Which lines in the data contain the word "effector"? Please copy each of them.

★ ★ ★ ★ ★

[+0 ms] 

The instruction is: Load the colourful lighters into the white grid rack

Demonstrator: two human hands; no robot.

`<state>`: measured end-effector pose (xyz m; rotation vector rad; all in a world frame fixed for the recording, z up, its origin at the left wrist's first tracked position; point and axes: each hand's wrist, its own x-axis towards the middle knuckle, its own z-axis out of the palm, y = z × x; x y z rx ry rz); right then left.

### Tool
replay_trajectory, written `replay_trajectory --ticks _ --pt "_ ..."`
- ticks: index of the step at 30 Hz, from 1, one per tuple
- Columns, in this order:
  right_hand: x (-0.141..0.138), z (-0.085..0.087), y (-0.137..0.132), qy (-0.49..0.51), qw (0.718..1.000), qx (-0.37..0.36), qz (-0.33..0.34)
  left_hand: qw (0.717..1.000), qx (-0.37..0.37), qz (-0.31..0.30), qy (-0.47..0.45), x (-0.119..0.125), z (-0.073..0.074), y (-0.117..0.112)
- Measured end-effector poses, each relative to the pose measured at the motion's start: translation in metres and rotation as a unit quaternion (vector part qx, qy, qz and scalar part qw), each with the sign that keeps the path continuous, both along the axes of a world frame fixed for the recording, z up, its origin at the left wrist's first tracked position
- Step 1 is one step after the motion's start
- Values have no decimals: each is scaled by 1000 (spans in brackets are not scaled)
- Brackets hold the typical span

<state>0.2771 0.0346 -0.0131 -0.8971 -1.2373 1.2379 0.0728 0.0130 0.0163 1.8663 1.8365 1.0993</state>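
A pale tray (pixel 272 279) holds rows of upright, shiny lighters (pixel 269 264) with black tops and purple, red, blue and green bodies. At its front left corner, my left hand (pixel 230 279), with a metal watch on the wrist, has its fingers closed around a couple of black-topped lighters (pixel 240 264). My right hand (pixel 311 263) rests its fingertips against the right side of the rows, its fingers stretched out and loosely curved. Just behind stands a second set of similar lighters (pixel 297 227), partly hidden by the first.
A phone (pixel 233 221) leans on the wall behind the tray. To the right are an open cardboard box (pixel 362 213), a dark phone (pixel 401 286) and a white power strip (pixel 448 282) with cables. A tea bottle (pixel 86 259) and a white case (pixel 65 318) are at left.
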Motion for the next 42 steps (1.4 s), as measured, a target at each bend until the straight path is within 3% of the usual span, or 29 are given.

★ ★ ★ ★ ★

▸ **Result of this exercise**:
`<state>`: measured end-effector pose (xyz m; rotation vector rad; all in a world frame fixed for the recording, z up, its origin at the left wrist's first tracked position; point and axes: each hand's wrist, its own x-axis towards the middle knuckle, its own z-axis out of the palm, y = z × x; x y z rx ry rz); right then left.
- Measured end-effector poses, each relative to the pose measured at the motion's start: translation in metres and rotation as a unit quaternion (vector part qx, qy, qz and scalar part qw), each with the sign that keeps the path continuous, both along the axes of a world frame fixed for the recording, z up, its origin at the left wrist's first tracked position

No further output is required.